I am new to the stay at home mom game but I am learning. I saw mothers (and some fathers) flocking to the library on Friday mornings. It occurred to me that perhaps there was some parent friendly shindig a foot. A quick internet check confirmed my suspicions. Mother Goose and More. The next Friday I joined the drove. I will tell you right now I was not prepared for this experience. I arrived a little later than I had anticipated thanks to a little miscommunication between me and my son. Namely, no pooping right before we are walking out the door. He hopefully is in the know now about this fopau. This nearly caused me not to make it to the library that morning at all. Alas, I pushed my stroller into the lobby and looked around. There was nary a stroller in sight, not like the crowd I had witnessed before. This prompted me to approach the costumer service desk. The man behind the desk was busily typing away. I know how it is when you are trying to type and are interrupted. One looses their train of thought and that is annoying. I waited a little longer and then I noticed him break and get back to typing. Now I didn’t want to derail his train but once it got to the next station, I expected some attention. Although I already knew I was standing under a sign that said ‘customer service,’ I took a step back to look at it while ever so slightly clearing my throat. This was to gently let him know that we both knew where I was standing. When he got the next pause he acknowledged me.
His eyes were slightly glossed over and when I asked about the Mother Goose and More time, he pointed me in the right direction. As walked down the hall to the children’s section, the noise level increased and when I turned the corner I was in a stroller parking lot. It is then that things started happening fast and I realized and sympathized with the glossed over appearance of the librarian. His ‘quiet please’ nerves were likely frayed.
I was shuffled to the wall by what can only be described as the stroller parking attendant. I parked my stroller alongside the many others and got in the massive line of parents and babies waiting to enter a large room. Little Man seemed to look at me as if to ask why we had gotten here so late as to be at the end of this massive line. Other parents, professionals, seemed to look at me as if to say, amateur, look how late she got here. I want to counter their looks with, ‘but he pooped as we were walking out the door.’ To this they would scoff, ‘don’t tell me about poop, tell me about a simultaneous poop and spit up fest requiring a full wardrobe change and we were still on time.’ Their hair is wet like they just jumped out of the shower, but they are there. To this I shake my head in shame and Little Man looks towards the wall.
I am standing next to a sweet looking blonde mom and her daughter. She makes small talk as we wait. She is on my side because standing behind her means she won’t be the last person in line any longer. We could be friends.

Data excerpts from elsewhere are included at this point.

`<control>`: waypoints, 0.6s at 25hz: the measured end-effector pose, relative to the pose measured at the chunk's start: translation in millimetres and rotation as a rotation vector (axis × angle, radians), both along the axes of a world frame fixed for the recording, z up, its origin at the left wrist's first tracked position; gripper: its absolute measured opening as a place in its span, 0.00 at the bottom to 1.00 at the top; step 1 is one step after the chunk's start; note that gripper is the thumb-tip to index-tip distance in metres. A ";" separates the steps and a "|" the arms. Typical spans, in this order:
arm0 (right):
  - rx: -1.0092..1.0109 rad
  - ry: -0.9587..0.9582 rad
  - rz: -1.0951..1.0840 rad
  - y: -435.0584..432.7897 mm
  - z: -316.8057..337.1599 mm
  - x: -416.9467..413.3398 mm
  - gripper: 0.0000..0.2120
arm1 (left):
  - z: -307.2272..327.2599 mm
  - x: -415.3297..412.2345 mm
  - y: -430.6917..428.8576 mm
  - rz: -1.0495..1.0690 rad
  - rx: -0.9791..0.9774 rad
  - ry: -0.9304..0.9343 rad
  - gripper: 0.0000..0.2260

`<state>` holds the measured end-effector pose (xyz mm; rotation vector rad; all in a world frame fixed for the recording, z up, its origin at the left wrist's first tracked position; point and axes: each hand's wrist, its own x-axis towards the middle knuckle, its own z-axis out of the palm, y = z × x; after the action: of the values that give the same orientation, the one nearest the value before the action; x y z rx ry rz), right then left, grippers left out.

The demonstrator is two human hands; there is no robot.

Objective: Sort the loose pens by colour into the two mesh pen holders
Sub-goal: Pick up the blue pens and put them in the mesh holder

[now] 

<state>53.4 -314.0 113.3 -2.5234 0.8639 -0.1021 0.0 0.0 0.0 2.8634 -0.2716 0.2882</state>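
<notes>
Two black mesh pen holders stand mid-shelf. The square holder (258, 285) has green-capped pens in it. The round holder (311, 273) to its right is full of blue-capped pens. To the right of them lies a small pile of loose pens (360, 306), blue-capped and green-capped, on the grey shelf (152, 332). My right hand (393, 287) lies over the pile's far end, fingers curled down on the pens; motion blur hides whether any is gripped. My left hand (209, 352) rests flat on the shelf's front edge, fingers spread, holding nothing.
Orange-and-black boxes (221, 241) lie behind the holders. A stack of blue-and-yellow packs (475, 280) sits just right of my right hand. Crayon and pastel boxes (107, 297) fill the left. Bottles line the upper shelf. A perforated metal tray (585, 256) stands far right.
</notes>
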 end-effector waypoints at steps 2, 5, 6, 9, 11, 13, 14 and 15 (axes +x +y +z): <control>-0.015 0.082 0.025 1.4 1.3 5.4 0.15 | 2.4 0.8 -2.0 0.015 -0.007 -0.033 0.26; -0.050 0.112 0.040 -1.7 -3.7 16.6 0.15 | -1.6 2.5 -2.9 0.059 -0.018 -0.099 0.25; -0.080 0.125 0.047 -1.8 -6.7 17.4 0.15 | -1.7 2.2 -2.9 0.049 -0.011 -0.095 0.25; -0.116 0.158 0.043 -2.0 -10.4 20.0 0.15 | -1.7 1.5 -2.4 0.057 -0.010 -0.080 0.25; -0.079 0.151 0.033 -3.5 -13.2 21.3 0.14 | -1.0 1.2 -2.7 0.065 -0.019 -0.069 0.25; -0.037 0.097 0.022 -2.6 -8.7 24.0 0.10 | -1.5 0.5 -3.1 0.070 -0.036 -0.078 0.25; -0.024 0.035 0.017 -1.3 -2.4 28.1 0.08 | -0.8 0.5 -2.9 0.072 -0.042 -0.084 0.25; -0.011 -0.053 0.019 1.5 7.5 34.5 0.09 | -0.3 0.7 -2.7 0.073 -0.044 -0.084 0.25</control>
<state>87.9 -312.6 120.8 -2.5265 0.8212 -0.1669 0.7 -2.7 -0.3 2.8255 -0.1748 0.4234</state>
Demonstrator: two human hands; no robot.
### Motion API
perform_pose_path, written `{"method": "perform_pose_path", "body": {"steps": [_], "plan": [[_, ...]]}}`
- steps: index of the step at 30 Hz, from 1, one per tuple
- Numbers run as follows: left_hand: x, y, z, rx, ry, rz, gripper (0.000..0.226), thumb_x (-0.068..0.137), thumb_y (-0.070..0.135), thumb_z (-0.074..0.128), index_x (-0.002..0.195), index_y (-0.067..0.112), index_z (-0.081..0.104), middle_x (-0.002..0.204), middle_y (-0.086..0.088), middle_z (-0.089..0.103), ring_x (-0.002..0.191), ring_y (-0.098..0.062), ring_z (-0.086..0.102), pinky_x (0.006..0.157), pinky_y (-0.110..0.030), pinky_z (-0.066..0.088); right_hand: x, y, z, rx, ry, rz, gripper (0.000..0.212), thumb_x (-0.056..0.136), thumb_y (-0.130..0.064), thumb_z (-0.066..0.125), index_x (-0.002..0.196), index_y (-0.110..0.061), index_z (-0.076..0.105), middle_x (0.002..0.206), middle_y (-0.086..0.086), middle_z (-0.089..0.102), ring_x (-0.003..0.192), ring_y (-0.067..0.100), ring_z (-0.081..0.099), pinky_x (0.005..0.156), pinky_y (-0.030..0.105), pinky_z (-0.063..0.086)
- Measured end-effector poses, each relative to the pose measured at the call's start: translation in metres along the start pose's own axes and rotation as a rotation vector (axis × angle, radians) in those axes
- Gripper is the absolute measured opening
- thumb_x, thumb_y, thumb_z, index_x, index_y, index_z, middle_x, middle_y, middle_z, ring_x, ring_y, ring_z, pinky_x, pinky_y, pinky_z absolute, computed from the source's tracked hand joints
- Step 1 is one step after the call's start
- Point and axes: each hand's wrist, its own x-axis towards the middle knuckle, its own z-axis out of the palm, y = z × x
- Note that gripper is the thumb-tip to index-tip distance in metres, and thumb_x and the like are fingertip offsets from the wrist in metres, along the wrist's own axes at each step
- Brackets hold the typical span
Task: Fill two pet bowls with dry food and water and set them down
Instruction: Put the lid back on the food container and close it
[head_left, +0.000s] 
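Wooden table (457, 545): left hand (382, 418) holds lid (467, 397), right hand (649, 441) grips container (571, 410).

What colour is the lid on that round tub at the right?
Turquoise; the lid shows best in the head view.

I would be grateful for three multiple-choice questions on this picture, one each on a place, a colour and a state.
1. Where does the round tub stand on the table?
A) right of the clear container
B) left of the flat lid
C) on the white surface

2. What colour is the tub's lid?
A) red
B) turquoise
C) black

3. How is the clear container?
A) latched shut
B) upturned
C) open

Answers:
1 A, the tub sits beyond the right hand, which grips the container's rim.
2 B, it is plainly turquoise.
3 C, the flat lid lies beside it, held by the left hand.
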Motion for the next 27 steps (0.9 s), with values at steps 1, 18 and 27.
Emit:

We are soon ushered in to the room we are waiting to get into. The ‘bouncer’ is directing us to place our diaper bags on the table and handing out egg shakers and scarves. When she gets to me I put my hand out to take the egg shaker. She shakes her head. He is probably too young for the shaker, you can have the scarf. I will not argue. I have realized my limitations too many times already today. If we are giving off some kind of indication that the shaker is beyond us, who am I to disagree. I find a seat on the ground near the friendly blonde. We start to chat baby. I have found that having a baby gives you an in with anyone else who also has a baby.
Soon a woman walks out with a headset microphone on. Very Janet Jackson. She approaches the front and asks for quite, no flash photography, participation, and no pacifiers. A hush falls over the crowd. Her serious face breaks into a grin and her voice shoots up three octaves. She asks if we know who is here today. I don’t know but the air is thick with anticipation. Then, from out of nowhere, a giant white goose puppet appears on her arm. Mother Goose! I should have guessed. The crowd goes wild. I couple of songs and rhymes go down with the goose. Then she asks if we know who else is here. I really have no idea. Another puppet appears and more singing and rhyming, even some killer dance moves. Oh yes, it might be the mother goose that brings them in, but it’s the ‘and more’ that keeps them thirsty.
After this experience I head for my stroller. It just so happens that the blonde I met earlier and I are parked alongside each other. We check out each other’s wheels and exchange numbers. When you get a girl’s number, how long do you wait to call? Is it bad to be the first to call? Anyway, I look forward to trying this out again. I’m hooked on the goose.